I remember a snippet of a conversation with Sara, her asking, “Have you ever choked saying your own name?”
“Yes.”
I tend to be philosophical, true, but that struck me. Why is a there a kindred disconnect when it comes to embracing personal identity of women? Granted, there is a spectrum upon which this disconnect exists, still few will argue in a circle of women that it exists.
The conversation with Sara led me to, during my December Residency, make a pact to explore my “self” in my creative work. Surprisingly I’ve followed through and am discovering… well, much.
So, back to today, I didn’t run from Tracey’s camera, but I did flinch. I sketched and painted a self-portrait this week from a photograph I took of myself. The process of artistic introspection is surprisingly more comfortable than watching someone look at you through their lens.

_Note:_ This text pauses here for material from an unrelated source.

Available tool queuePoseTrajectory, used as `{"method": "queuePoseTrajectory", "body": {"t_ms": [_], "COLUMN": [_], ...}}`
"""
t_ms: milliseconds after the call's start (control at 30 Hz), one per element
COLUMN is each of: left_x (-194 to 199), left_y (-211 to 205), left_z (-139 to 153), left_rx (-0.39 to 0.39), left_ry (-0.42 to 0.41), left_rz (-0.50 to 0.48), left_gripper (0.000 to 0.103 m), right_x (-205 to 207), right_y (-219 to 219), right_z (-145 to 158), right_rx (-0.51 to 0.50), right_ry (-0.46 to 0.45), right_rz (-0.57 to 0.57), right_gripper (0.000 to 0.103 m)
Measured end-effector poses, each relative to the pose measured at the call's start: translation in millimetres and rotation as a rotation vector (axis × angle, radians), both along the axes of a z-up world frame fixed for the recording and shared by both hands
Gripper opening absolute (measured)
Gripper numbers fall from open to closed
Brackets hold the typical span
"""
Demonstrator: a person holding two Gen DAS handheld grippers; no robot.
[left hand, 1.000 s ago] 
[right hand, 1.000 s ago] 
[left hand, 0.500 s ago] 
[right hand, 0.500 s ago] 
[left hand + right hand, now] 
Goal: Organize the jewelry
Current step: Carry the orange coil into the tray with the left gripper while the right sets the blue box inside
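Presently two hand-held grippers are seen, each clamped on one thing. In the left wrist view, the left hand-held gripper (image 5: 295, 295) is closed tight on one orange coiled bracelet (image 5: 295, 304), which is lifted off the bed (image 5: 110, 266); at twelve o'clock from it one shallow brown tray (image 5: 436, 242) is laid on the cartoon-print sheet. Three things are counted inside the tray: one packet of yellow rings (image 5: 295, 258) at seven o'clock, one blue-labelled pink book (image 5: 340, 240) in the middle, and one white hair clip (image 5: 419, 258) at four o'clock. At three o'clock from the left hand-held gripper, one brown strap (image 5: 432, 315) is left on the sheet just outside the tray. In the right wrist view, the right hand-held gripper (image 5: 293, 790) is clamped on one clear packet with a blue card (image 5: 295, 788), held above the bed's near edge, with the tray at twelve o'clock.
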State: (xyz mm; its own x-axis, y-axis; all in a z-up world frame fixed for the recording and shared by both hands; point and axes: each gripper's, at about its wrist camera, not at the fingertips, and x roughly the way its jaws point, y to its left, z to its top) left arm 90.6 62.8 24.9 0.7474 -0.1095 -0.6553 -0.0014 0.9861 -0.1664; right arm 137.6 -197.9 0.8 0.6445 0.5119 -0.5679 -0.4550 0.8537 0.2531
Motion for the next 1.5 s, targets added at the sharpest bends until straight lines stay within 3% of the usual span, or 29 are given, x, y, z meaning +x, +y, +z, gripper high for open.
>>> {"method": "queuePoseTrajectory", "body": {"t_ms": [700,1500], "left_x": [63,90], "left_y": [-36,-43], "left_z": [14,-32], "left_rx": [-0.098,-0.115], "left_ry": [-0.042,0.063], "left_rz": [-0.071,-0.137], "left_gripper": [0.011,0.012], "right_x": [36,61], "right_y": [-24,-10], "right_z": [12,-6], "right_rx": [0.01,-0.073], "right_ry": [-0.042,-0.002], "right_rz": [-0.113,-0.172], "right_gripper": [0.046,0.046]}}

Today Sabbath is a self-portrait.
Morning
It’s 9:30. I am enjoying writing while the household slumbers.
Taylor has a piano workshop today. I will work on my critical paper. Work. I want to, need to, go the gym. I think I’ll make a Crockpot before I leave so we can have a Sabbath meal. I know there is work tonight… and that makes it difficult to focus, makes the week seem endless already, is frankly, discouraging. But here I go…
*Went to the gym.
The front desk told me they needed to take a photo.
Grin and bear it…
Evening
Tbe best part of the day? The scent of green curry in the Crockpot when I opened the door at 5:05.